Bald kamen wir aus der so merkwürdig geschützten Gegend heraus, deren Mittelpunkt Wan bildet, und trafen auf hohen Schnee. Das Aussehen des Himmels schien anderes Wetter zu verkünden; die Berge von Bitlis, denen wir vorläufig den Rücken zukehrten, waren in dicke Wolken eingehüllt, die sich dort schon vierzehn Tage befanden und nun auf Wan zu zogen.

Das Dörfchen Derlaschenn, wo wir ein Unterkommen für die Nacht suchten, ist sehr arm; wahrscheinlich waren wir in Wan verwöhnt worden, da wir einen Pferdestall als eine schlechte Ruhestätte fanden.

22. November.

Um acht Uhr des Morgens reisten wir ab; Pater Duplan verließ uns, um nach Wan zurückzukehren; werden wir ihn je wiedersehen?

Das Terrain bildet eine wellenförmige Hochebene; überall ist alles mit Schnee bedeckt, der im Verein mit dem bewölkten Himmel der Landschaft ein trauriges Aussehen verleiht.[1]

Beim Verlassen des Dorfes Schahgeldi trafen wir Kolubakin, der von Kars zurückkehrte.

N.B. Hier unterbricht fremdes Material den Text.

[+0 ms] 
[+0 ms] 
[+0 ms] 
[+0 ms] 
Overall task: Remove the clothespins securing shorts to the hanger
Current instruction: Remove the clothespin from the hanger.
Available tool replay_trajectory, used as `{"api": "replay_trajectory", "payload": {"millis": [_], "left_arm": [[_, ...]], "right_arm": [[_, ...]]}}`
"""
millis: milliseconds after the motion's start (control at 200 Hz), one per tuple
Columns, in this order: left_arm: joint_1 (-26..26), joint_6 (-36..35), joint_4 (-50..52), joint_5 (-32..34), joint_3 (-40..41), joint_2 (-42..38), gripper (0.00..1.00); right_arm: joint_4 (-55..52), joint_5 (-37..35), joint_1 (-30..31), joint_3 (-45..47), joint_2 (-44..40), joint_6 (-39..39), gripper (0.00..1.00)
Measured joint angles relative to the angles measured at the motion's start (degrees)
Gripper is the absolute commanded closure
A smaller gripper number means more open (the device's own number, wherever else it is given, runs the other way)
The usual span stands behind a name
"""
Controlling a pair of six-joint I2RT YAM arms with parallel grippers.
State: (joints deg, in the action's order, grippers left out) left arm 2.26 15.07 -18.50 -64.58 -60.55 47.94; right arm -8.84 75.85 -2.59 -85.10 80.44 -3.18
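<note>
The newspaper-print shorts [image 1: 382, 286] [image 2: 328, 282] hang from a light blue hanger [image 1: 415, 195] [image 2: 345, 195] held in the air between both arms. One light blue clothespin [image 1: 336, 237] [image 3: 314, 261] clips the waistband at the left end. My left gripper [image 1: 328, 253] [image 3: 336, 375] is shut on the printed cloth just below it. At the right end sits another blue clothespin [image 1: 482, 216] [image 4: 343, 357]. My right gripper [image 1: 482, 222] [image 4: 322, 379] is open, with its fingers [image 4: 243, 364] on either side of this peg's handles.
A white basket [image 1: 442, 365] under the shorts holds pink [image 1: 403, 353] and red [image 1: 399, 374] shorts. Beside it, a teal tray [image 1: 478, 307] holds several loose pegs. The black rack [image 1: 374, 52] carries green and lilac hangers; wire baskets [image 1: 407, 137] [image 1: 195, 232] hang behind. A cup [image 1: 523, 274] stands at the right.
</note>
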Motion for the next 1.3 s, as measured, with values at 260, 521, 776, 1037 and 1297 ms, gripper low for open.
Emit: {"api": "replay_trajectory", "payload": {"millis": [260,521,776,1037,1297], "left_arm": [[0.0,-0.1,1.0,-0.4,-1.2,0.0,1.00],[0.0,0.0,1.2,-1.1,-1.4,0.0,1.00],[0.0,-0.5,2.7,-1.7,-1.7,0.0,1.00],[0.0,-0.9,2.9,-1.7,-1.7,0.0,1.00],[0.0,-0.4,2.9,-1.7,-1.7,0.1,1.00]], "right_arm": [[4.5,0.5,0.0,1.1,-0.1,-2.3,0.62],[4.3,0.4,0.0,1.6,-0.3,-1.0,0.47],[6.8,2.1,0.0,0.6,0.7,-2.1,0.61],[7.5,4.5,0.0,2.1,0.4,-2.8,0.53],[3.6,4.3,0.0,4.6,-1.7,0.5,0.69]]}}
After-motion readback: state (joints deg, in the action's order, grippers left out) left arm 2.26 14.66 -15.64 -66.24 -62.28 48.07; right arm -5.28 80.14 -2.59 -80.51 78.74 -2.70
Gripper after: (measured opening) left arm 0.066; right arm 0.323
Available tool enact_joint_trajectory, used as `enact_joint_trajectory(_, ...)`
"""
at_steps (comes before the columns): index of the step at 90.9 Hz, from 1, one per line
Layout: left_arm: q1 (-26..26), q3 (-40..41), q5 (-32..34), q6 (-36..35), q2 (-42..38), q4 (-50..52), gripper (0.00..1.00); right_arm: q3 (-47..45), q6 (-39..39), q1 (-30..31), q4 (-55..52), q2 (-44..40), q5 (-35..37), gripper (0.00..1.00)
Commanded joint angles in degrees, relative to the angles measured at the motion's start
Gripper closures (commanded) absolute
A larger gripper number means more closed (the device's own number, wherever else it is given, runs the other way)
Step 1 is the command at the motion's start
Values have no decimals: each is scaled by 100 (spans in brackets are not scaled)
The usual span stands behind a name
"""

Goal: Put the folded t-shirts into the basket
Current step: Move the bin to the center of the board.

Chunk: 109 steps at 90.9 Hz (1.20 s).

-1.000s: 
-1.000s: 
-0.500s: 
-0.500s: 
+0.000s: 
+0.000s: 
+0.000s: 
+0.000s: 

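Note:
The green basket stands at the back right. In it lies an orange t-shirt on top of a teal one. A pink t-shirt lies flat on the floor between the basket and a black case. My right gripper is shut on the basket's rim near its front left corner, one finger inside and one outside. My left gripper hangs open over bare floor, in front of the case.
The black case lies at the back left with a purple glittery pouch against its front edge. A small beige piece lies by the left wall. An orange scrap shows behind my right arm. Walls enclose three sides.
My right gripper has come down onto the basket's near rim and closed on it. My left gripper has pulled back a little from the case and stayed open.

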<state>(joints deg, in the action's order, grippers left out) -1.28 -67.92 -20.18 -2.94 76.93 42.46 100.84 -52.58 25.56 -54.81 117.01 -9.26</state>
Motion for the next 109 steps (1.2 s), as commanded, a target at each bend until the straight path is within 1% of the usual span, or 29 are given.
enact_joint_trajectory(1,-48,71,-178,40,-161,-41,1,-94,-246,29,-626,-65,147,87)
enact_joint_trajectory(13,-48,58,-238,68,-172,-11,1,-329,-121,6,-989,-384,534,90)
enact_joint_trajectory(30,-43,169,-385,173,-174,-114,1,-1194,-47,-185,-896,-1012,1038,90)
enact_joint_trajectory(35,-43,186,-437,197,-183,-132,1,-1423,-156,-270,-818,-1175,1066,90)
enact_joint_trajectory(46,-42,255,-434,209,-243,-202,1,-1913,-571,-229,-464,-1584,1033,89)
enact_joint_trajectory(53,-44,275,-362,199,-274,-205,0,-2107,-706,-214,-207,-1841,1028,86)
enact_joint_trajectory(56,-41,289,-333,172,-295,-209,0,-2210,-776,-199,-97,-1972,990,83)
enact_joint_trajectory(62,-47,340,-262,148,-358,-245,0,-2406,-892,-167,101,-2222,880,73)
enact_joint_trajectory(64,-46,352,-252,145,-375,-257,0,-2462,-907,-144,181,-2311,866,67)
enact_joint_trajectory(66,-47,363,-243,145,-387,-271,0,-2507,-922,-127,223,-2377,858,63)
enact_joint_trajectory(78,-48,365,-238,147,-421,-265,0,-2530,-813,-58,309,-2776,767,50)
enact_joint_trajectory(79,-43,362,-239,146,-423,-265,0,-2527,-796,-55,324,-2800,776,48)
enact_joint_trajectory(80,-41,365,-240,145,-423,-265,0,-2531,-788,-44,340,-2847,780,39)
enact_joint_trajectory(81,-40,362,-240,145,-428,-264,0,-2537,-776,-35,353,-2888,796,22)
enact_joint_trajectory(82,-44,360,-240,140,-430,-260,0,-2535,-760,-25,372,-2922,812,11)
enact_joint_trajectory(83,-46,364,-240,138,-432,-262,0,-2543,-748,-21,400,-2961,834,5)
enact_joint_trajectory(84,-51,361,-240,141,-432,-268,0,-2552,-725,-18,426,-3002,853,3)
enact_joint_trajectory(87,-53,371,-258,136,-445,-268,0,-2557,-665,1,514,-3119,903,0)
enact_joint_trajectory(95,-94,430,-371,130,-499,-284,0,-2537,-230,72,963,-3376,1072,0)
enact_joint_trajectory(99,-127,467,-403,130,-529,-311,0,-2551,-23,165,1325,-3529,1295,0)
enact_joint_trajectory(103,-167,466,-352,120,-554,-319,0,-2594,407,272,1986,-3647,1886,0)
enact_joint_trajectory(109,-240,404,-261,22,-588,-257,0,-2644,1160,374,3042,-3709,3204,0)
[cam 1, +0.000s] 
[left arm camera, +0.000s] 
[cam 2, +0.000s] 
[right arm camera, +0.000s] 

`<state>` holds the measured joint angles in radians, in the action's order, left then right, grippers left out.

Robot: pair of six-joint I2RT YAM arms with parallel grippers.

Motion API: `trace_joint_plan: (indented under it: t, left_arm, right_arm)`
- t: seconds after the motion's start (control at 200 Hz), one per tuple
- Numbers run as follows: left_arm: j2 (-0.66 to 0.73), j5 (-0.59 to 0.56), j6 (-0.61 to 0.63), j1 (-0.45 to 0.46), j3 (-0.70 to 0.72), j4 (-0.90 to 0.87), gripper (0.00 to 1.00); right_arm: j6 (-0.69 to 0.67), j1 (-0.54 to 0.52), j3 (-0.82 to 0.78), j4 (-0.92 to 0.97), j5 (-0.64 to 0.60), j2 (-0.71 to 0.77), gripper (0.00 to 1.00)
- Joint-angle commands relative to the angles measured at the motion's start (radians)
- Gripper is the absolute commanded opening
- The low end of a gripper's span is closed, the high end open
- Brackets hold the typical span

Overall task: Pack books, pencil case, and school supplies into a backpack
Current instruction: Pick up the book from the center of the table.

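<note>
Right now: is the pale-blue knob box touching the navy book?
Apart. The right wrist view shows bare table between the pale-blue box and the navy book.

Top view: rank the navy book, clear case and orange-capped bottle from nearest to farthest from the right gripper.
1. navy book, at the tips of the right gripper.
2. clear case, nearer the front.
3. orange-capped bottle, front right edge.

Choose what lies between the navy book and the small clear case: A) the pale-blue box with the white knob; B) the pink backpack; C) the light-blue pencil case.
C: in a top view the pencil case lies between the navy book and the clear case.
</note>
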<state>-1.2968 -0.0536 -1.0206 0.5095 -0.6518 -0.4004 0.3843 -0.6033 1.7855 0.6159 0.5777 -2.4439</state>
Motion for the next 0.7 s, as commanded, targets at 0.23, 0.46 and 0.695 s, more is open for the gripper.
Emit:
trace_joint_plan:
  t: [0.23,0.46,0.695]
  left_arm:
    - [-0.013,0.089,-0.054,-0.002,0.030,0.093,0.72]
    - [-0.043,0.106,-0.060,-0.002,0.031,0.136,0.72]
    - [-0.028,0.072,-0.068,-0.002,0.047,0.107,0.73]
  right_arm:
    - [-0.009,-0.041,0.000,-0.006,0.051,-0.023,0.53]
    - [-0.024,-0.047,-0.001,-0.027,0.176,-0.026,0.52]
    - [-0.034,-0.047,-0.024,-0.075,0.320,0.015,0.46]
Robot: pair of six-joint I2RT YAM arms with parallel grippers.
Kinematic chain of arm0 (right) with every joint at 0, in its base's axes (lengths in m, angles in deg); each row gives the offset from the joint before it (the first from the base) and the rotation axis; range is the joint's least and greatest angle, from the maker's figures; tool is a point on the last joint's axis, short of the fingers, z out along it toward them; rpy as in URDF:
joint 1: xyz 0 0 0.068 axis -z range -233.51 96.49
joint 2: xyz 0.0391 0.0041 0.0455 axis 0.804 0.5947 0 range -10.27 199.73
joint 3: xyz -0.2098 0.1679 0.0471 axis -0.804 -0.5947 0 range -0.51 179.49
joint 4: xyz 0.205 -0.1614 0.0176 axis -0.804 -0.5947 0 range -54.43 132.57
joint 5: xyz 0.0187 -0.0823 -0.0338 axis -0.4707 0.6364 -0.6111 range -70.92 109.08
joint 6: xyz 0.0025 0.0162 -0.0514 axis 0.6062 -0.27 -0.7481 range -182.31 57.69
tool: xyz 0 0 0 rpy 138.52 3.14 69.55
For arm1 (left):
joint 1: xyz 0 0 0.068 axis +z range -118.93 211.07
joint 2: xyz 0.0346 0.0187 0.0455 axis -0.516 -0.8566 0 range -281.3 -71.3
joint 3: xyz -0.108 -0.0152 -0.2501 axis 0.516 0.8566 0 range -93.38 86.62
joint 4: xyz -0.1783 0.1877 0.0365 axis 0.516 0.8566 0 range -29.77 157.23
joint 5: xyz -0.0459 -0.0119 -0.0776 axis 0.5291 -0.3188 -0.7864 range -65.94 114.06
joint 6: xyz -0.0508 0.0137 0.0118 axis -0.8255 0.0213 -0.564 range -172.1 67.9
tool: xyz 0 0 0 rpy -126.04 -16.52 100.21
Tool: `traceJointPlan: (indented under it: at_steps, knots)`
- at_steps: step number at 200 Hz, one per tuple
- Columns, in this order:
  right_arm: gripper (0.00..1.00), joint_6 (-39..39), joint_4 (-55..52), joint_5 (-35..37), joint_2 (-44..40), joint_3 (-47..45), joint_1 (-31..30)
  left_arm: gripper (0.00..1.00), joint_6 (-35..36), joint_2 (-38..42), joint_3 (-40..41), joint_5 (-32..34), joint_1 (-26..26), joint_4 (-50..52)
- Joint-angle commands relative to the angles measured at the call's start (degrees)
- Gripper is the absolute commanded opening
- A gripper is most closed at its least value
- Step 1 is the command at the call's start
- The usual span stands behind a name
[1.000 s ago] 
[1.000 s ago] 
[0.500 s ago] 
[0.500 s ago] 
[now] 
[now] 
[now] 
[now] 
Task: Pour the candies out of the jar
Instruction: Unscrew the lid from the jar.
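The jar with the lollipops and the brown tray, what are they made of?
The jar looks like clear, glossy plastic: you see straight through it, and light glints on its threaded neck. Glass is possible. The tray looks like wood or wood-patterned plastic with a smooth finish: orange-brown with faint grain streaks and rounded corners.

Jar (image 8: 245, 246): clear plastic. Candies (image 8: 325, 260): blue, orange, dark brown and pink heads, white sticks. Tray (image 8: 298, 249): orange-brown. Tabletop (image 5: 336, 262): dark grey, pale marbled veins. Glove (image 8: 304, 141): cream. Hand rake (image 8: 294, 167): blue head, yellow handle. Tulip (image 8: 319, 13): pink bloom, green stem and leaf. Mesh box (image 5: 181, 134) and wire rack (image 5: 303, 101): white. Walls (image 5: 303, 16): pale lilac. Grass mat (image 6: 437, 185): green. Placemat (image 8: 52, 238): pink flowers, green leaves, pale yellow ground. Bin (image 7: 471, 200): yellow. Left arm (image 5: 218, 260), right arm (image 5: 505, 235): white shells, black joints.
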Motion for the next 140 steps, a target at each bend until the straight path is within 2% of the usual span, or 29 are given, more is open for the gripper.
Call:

Durch die Kälte und die Sonne schälte sich die Haut seines Gesichtes ab, was uns keine angenehmen Aussichten eröffnete.

Der Konsul brachte Neuigkeiten von Kerim, dem berüchtigten Briganten, mit. Gegen Ende unseres Aufenthaltes in Wan war das Gerücht verbreitet, daß Kerim gefangen worden sei; wir scherzten ein wenig darüber mit seinem Freunde Gegu; aber Gegu antwortete uns, indem er den Kopf schüttelte: „Kerim nicht gefangen, Kerim niemals ergriffen werden,“ und begleitete seine Worte mit einem verächtlichen Lächeln. Gegu hatte recht. Kerim hatte soeben wieder ein Meisterstück ausgeführt. In den Bergen von einer Abteilung Kavallerie und 300 Infanteristen eingeschlossen, hatte er einen ganzen Tag lang diesen Mannschaften mit fünf seiner Bande Stand gehalten. Drei seiner Leute wurden getötet und er selbst verwundet. Dies hinderte ihn aber nicht, mit seinem berühmten Genossen Ibrahim die feindliche Linie zu durchbrechen und nach Persien zu entkommen. Dadurch ist Kerim noch sagenhafter geworden.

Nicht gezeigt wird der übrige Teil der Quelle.